Il faut rêver très haut pour ne pas réaliser trop bas.
Elu meilleur film au festival international de Rio de Janeiro, Rêves volés, adapté du roman As meninas da esquinta d'Eliane Trindade et réalisé par Sandra Werneck, une des figures actuelles du cinéma Brésilien, nous livre un récit édifiant suivant la vie de trois adolescentes aux destins brisés.
Jéssica (Nanda Costa), Daiane (Amanda Diniz) et Sabrina (Kika Farias) sont trois adolescentes d'une favela de Rio de Janeiro. Pour gagner un peu d'argent, elles se prostituent occasionnellement. Et malgré les problèmes du quotidien, elles ont les mêmes rêves que toutes les adolescentes. Elles essaient de garder le sourire et de continuer à rêver à un monde meilleur.

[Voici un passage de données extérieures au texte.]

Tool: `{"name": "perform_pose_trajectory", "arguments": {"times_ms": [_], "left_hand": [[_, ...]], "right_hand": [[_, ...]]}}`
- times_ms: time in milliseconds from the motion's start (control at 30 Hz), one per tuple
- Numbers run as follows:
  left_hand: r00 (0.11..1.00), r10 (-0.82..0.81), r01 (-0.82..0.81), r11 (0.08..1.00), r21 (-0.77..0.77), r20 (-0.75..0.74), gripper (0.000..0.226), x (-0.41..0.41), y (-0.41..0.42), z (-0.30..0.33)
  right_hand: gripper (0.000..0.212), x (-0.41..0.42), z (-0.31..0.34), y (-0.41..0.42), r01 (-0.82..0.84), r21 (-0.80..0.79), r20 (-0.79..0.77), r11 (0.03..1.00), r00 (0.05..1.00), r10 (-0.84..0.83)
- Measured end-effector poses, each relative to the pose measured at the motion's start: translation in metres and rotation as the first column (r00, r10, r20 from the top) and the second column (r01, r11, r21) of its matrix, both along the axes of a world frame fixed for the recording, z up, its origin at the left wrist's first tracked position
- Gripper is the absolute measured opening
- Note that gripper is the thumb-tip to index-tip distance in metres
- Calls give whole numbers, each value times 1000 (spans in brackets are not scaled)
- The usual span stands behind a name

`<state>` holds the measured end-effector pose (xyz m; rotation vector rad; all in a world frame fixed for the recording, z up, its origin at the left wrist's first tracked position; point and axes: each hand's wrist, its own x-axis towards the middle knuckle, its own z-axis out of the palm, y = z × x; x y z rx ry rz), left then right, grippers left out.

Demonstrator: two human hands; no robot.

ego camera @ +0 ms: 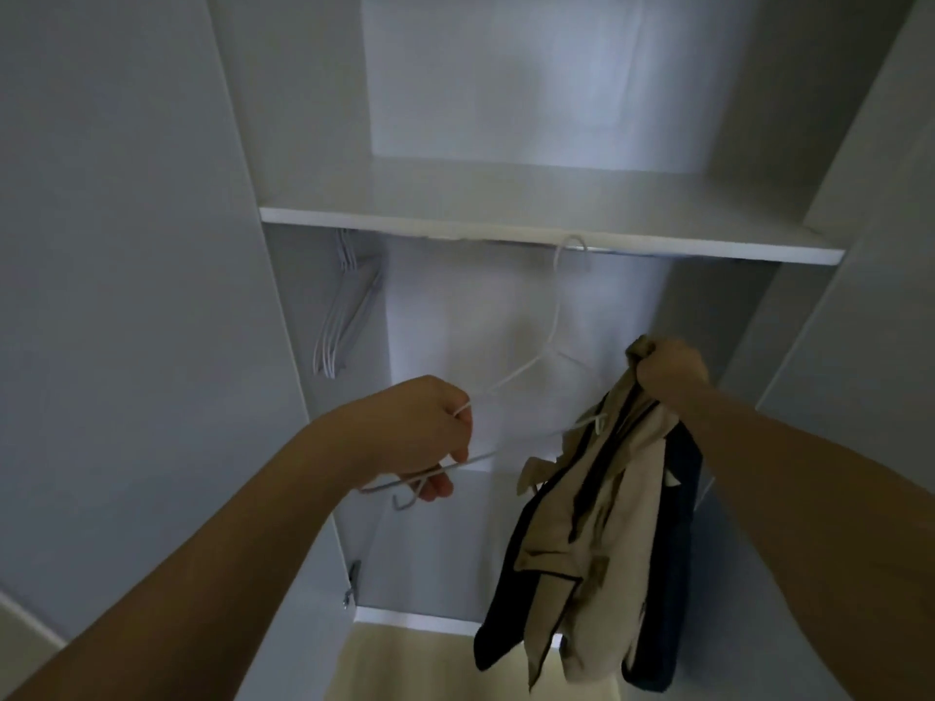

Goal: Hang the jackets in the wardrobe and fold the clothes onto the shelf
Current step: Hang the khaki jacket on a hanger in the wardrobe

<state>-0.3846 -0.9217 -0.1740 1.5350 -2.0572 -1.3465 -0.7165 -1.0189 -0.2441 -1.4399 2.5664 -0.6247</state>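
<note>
Hanging step: left hand (425,427) grips white hanger (536,366), hook on rail at 12; right hand (670,369) clutches tan/navy jacket (597,538) at 3. Next: thread shoulder onto hanger.

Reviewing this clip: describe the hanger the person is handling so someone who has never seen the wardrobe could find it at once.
Under the white wardrobe shelf, find the thin white wire hanger hooked near the middle. The left hand grips its lower left corner; the right hand holds a beige-and-navy jacket beside it. Unlike the bunch of spare white hangers at far left, it hangs alone.
</note>
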Motion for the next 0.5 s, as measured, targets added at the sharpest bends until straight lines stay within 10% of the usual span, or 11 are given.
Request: {"name": "perform_pose_trajectory", "arguments": {"times_ms": [133,500], "left_hand": [[998,-64,65,995,-72,7,20,-5,32,25],[994,-97,103,974,-200,43,21,-20,72,51]], "right_hand": [[20,-16,9,15,177,-149,339,973,933,-118],[36,-33,56,52,29,-241,185,970,983,17]]}}
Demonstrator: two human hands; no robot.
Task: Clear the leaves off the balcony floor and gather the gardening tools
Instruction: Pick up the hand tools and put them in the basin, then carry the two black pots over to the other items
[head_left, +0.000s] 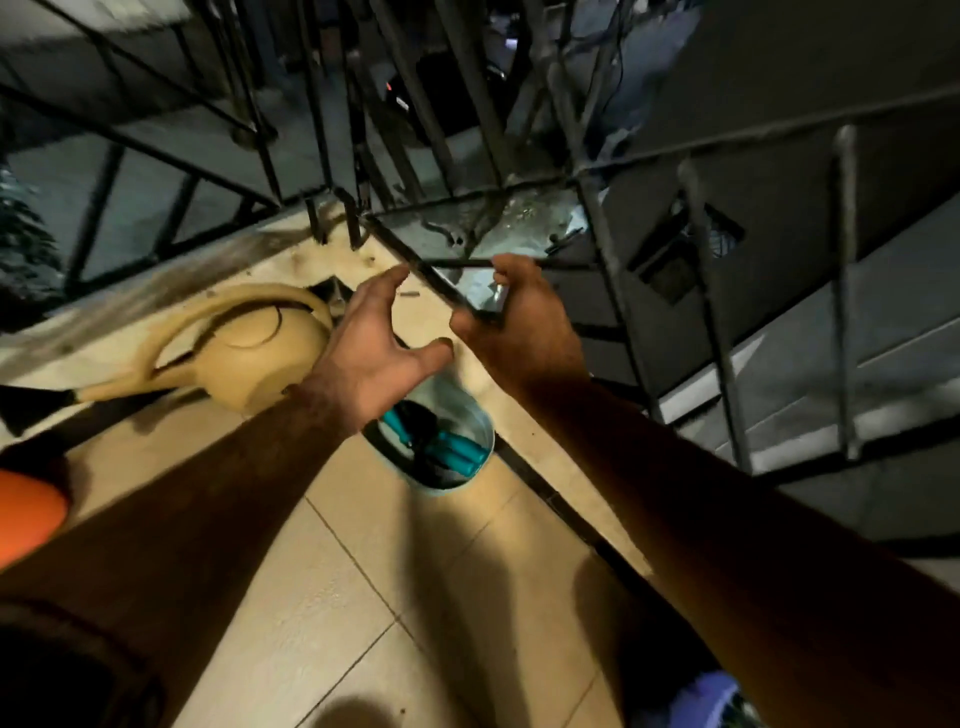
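Meanwhile, both hands hovered over the tool bucket by the railing.
Left hand (376, 338) was spread wide, holding nothing; right hand (514, 317) curled, apparently pinching something small and blurred. Bucket (441, 480) of teal-handled tools (457, 452) sat just below them, watering can (249, 353) left. Best gripped by the rim, both sides, I judged.

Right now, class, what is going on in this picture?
A person stands on a tiled balcony floor by the railing, both arms stretched over a small bucket. The left hand is spread open and holds nothing. The right hand has curled fingers; the picture is too blurred to say whether it grips anything. Teal-handled tools already lie in the bucket. A yellow watering can lies on its side to the left, apart from the bucket.
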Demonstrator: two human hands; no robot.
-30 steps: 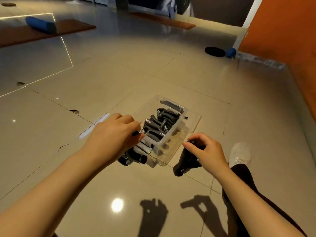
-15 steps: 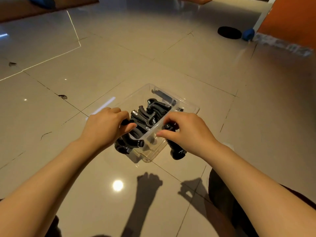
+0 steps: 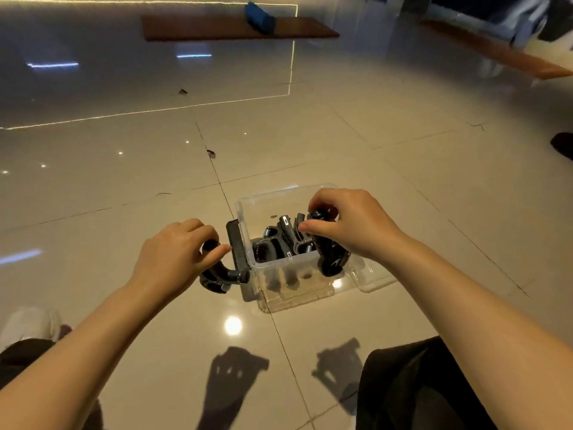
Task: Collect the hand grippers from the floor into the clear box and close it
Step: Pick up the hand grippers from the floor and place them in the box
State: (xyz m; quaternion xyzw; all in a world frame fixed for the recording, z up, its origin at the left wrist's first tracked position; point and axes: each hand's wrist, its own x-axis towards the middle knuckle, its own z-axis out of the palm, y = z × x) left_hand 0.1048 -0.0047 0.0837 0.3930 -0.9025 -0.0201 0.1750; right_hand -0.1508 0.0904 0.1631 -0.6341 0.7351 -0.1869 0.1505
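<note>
— Where are the hand grippers?
— My left hand (image 3: 176,256) grips one (image 3: 217,274) beside the clear box (image 3: 248,206) on the floor (image 3: 310,135). My right hand (image 3: 350,225) holds another (image 3: 330,252) over the box's near rim; several lie inside.

**Both hands busy, arms out front**

Left hand (image 3: 173,259): fingers curled over, thumb pinching a black hand gripper (image 3: 217,274), knuckles up, forearm bare, coming in from bottom-left. Right hand (image 3: 350,225) a bit further fwd, fingers bent down, thumb + index pinching a second hand gripper (image 3: 328,249) upright. Right forearm bare, angled in from bottom-right. Wrists approx straight.
</note>
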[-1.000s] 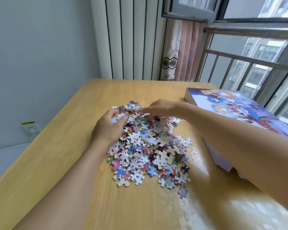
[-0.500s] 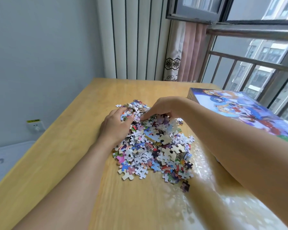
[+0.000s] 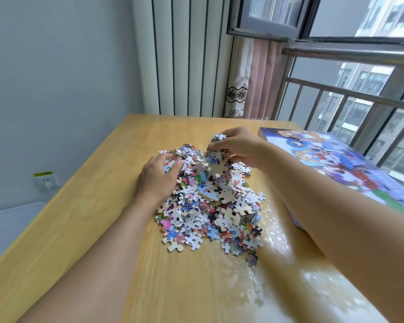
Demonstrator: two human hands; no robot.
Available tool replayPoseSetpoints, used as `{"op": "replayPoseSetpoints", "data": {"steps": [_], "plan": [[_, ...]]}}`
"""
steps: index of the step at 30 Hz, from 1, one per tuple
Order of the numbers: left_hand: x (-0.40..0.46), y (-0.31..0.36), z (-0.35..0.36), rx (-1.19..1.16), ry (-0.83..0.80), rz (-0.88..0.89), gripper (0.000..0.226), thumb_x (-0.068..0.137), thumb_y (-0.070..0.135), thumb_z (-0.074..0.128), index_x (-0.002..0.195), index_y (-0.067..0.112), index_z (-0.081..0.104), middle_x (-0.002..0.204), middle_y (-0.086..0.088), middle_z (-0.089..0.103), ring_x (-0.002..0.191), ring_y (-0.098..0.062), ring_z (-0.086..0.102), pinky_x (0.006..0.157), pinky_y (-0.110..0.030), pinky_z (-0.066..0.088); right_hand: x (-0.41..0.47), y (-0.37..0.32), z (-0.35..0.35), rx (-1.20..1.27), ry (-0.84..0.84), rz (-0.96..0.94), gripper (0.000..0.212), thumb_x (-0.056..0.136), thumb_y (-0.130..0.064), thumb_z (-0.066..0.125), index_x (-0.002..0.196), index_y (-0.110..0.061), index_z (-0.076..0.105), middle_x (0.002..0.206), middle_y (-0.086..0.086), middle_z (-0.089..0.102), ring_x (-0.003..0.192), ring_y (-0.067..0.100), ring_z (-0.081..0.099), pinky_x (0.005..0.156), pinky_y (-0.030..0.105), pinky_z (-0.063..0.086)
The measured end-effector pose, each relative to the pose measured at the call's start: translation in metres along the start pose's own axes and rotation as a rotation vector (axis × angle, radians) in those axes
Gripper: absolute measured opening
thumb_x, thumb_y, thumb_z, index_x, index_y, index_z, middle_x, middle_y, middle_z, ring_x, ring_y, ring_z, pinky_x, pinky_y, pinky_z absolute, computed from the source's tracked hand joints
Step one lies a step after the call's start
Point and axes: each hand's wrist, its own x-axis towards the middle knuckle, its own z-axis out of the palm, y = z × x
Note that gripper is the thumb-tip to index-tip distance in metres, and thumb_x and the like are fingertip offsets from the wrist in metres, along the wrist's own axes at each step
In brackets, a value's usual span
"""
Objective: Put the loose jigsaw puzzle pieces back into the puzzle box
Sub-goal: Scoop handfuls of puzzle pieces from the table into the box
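A person's two bare arms reach in from the bottom edge over a light wooden table [image 3: 84,206]. On the far left, a wall socket [image 3: 46,181] sits low on the grey wall. Moving right, the left hand [image 3: 158,177] rests on the left flank of a heap of loose jigsaw pieces [image 3: 210,201], its fingers curled into the pile and around a few pieces at its top edge. The heap lies in the middle of the table, with stray pieces scattered at its near rim. Just right of the heap's far end, the right hand [image 3: 237,146] is raised slightly above the pile, fingers clamped on a thick handful of pieces, some hanging loose beneath. The two hands are near each other but apart. Further right, the puzzle box [image 3: 331,159] lies along the window side, its illustrated face up; whether it is open cannot be told. To do this step well, the person probably needs to cup the handful from below so that the dangling pieces do not drop on the way, and the box would need an open side.
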Motion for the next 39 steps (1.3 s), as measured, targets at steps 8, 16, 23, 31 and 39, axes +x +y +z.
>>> {"op": "replayPoseSetpoints", "data": {"steps": [8, 16, 23, 31, 39], "plan": [[-0.005, 0.0, -0.001, 0.049, 0.011, 0.08, 0.04, 0.098, 0.049, 0.052, 0.127, 0.023, 0.062, 0.133, 0.001, 0.058, 0.124, -0.021, 0.052, 0.101, -0.037, 0.044, -0.015, 0.012, -0.008, 0.364, 0.171, 0.053, 0.064, 0.083, -0.013, 0.082, 0.137, 0.006, 0.051, 0.123, 0.022, 0.063, 0.1, 0.034, 0.07, 0.068, 0.036, 0.064], [-0.025, 0.024, -0.008, 0.011, 0.164, 0.243, 0.029, 0.099, 0.039, 0.055, 0.118, 0.019, 0.065, 0.119, 0.004, 0.065, 0.117, -0.018, 0.055, 0.094, -0.03, 0.041, -0.051, 0.021, -0.01, 1.079, 0.07, 0.262, 0.013, 0.102, -0.002, 0.051, 0.114, 0.004, 0.051, 0.134, 0.03, 0.05, 0.116, 0.035, 0.062, 0.077, 0.048, 0.062], [-0.067, 0.081, 0.011, -0.295, 0.02, 0.255, 0.045, 0.091, 0.045, 0.066, 0.13, 0.023, 0.062, 0.124, 0.01, 0.062, 0.107, -0.001, 0.061, 0.084, -0.02, 0.054, -0.083, 0.033, 0.01, 1.125, 0.028, 0.326, 0.009, 0.101, -0.004, 0.053, 0.106, 0.004, 0.054, 0.106, 0.023, 0.056, 0.081, 0.027, 0.063, 0.064, 0.041, 0.063], [-0.075, 0.081, 0.028, -0.211, -0.075, 0.356, 0.053, 0.083, 0.038, 0.079, 0.133, 0.029, 0.064, 0.13, 0.013, 0.065, 0.118, 0.006, 0.057, 0.103, -0.021, 0.047, -0.098, 0.055, 0.018, 1.268, 0.006, 0.312, 0.021, 0.096, -0.01, 0.067, 0.106, 0.009, 0.064, 0.114, 0.021, 0.051, 0.102, 0.03, 0.058, 0.088, 0.037, 0.06], [-0.072, 0.083, 0.023, -0.225, -0.084, 0.428, 0.054, 0.081, 0.04, 0.075, 0.132, 0.022, 0.065, 0.13, 0.011, 0.065, 0.121, 0.002, 0.057, 0.1, -0.017, 0.047, -0.104, 0.056, 0.011, 1.137, 0.004, 0.17, 0.017, 0.097, -0.009, 0.065, 0.11, 0.001, 0.065, 0.09, 0.013, 0.068, 0.074, 0.02, 0.065, 0.064, 0.028, 0.058]]}}
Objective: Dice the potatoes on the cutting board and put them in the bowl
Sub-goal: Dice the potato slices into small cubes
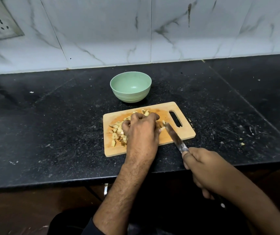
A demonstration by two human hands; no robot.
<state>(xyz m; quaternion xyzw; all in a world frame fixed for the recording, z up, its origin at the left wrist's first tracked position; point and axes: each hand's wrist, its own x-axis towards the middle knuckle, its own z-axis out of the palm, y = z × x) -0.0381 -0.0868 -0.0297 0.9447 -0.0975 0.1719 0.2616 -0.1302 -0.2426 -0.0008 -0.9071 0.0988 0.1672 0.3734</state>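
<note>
Meanwhile, the diced potato pieces (119,131) were seen heaped on the wooden cutting board (183,133), which lay on the black counter (51,124) just in front of the green bowl (130,86). The left hand (141,128) was curled over the heap, fingers bent around some pieces. The knife (175,138) was gripped at its handle by the right hand (203,170), its tip resting among the pieces.
</note>
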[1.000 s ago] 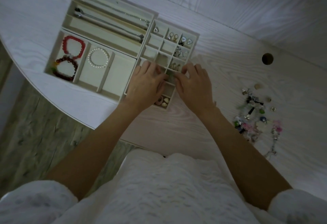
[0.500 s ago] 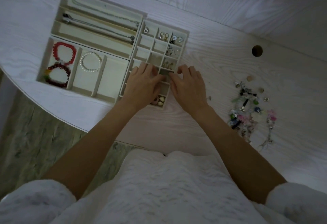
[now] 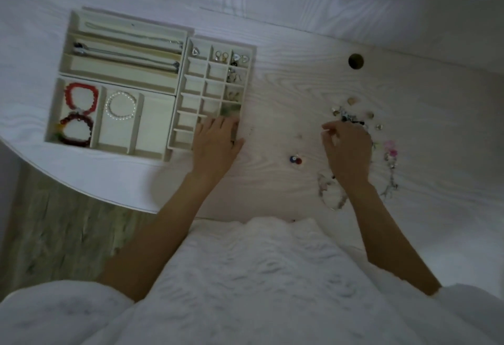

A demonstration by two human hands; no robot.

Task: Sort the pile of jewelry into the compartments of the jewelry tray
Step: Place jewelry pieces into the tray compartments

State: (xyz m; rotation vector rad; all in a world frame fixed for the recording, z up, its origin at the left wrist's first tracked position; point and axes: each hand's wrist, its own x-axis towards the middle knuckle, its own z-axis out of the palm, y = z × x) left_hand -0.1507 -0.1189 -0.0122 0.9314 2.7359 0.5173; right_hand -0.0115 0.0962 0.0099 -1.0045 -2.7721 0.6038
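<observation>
White wood-grain table point(image 3: 286, 80) carries the jewelry tray point(image 3: 253, 53) at left and the jewelry pile point(image 3: 354, 121) at right, well apart. Left hand point(image 3: 218, 145) rests flat on the tray's near corner. Right hand point(image 3: 346, 151) hovers over the pile, fingers curled; whether it pinches anything cannot be told. Risk: tangled chains may drag neighbouring pieces. Dim light blurs small items.

Right hand point(image 3: 347, 151) left the jewelry tray point(image 3: 174, 124), now over the jewelry pile point(image 3: 362, 137) at right, fingers curled; can't tell if pinching anything. Left hand point(image 3: 216, 144) slid to tray's near right corner. Small red-blue piece point(image 3: 296, 160) now lies between hands.
</observation>
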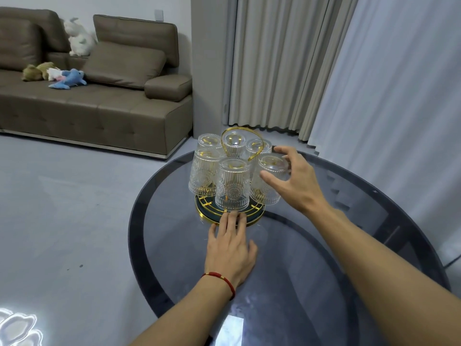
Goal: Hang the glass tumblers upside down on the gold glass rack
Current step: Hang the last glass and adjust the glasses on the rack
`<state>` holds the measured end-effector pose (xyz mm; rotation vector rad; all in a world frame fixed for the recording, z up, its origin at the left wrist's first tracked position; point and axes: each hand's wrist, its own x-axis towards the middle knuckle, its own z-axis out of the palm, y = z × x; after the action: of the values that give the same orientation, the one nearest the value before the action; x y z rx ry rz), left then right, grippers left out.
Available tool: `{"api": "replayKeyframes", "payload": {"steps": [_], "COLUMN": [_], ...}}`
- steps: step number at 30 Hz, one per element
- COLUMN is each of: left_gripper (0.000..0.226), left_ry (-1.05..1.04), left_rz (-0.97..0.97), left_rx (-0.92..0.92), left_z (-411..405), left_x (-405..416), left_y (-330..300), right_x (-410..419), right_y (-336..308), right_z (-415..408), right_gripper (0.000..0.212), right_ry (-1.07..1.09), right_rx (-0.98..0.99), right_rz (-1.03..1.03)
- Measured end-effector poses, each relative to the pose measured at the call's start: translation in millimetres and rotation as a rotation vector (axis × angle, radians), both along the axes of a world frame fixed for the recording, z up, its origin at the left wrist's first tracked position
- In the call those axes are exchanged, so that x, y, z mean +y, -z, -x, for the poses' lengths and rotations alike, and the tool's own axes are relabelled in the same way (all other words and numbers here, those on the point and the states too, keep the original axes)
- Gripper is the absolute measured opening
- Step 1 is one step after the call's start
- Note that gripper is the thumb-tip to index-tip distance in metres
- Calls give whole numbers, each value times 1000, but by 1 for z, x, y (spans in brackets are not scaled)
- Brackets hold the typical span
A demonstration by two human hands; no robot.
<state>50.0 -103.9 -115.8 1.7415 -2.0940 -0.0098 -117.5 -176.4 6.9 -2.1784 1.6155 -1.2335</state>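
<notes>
Glass tumblers, six of them, hang upside down on the gold rack (249, 222), which stands on the round dark glass counter (324, 258). The rack's gold loop handle (225, 136) rises between the rear tumblers, and its round base with a gold rim sits on the counter's far part.

Right hand (296, 181) reaches in from the right, its thumb and fingers curled around the rightmost tumbler (268, 182), clamped on the upper part of that tilted, inverted glass. The front tumbler (232, 186) hangs just left of it, and another tumbler (204, 174) hangs at the left side.

Left hand (230, 250) lies flat on the counter with fingers together and stretched forward, fingertips (233, 216) touching the near rim of the rack's base; it grips nothing. A red cord bracelet (220, 278) circles that wrist.

Behind the counter are a brown sofa (99, 108) with soft toys (67, 78) on it, and pale curtains (287, 58).
</notes>
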Motion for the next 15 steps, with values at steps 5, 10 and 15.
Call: {"api": "replayKeyframes", "payload": {"steps": [5,10,15], "left_gripper": [64,63,62], "left_ry": [-1,-3,-3], "left_rz": [-8,-1,-4], "left_rx": [0,6,12], "left_z": [-1,-1,-1], "left_x": [0,1,1], "left_y": [0,-1,-2], "right_x": [-4,0,9], "right_y": [-2,-5,-17], "right_z": [3,12,18], "right_gripper": [51,55,54], "right_ry": [-7,-6,-51], "right_rx": [132,216,281], "right_rz": [-11,-7,40]}}
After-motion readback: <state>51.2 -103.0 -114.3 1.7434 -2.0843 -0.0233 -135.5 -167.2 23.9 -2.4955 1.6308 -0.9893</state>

Le synopsis (du distributeur) aurait dû préciser « elles ont les mêmes rêves que toutes les adolescentes BRESILIENNES ». Car ce qui parait acquis pour nous occidentaux ne l'est pas forcément au Brésil, un téléphone mobile ou un lecteur mp3 faisant figure du summum du rêve. Pas d'alternative possible, si l'on veut ces choses, il faut se prostituer, que l'on soit majeur ou non, et surtout si l'on est une femme. Une vision sordide, mais réaliste, qui nous transporte à des années lumières de l'immondice qu'était le film Tout ce qui brille.
On sent la chaleur du Brésil, mais aussi sa crasse, emmêlées de façon à nous faire ressentir à quel point ce pays si beau empile les strates, des plus belles aux plus sales, ainsi que le peu d'espoir que peuvent avoir de jeunes femmes dans de telles conditions.
On est évidemment retournés et révoltés par cette condition, mais malheureusement, la réalisatrice, Sandra Werneck, semble avoir du mal à gérer l'intensité de ses scènes, donnant un air de platitude tout le long durant. Non pas que les moments les plus éprouvants n'auront pas leur effet, mais l'on aurait aimé quelque chose de plus dynamique, la réalisation manquant d'engagement et de subtilité, ce qui est d'autant plus étonnant que Sandra Werneck n'en est pas à sa première réalisation, et que ses précédentes paraissaient bien plus maîtrisées (Possible Loves, notamment).
Le plus décevant reste le personnage de Sabrina, complètement inutile et la plupart du temps occulté, pour se concentrer sur la vie de Jéssica et Daiane, nous poussant à nous demander quelle était son utilité. Trois pour faire comme les Trois Mousquetaires ? Parce que l'on ne dit jamais deux sans trois ?
Bref, Rêves volés n'est pas un « excellent » film, mais simplement un bon moment de cinéma, et qui plus est il est vivement conseillé à tout occidental de le voir, que ce soit pour s'informer sur les conditions sociales au Brésil et notamment sur celles des femmes.
Sandra Werneck pourra remercier les présences de Nanda Costa et Amanda Diniz, qui malgré une réalisation manquant de constance nous livrent toutes deux des interprétations à la hauteur de leurs personnages.
Walter Carvalho, le directeur de la photographie apporte également beaucoup, nous offrant quelques plans biens fichus nous restituant l'ambiance particulière de ce pays.
On aime, mais l'on regrette simplement que le tout n'ait pas été un petit plus travaillé, que ça soit dans sa réalisation que dans son histoire, qui bien qu'elle soit poignante, n'apporte finalement pas grand-chose à ce que l'on a déjà pu voir sur le sujet, si ce n'est une énième stèle sur les rêves volés...
A noter également le morceau extrait de la bande-originale, « Sonhos Roubados », superbe, interprété par Maria Gadú et composé par João Nabuco, Antonio Villeroy et Eugenio Dale.
Pour conclure, les amateurs du Brésil, les curieux, et les féministes auront ici de quoi passer un bon moment, qui bien que difficile, garde une touche d'espoir grâce à ces demoiselles qui ne perdent jamais la foi.
Mention spéciale pour Nanda Costa, mais aussi Amanda Diniz, toutes deux récompensées pour leurs prestations, la première ayant reçu les prix d'interprétation au festival international de Rio de Janeiro et au festival du cinéma Brésilien de Miami, et la seconde le prix spécial du jury également à Miami.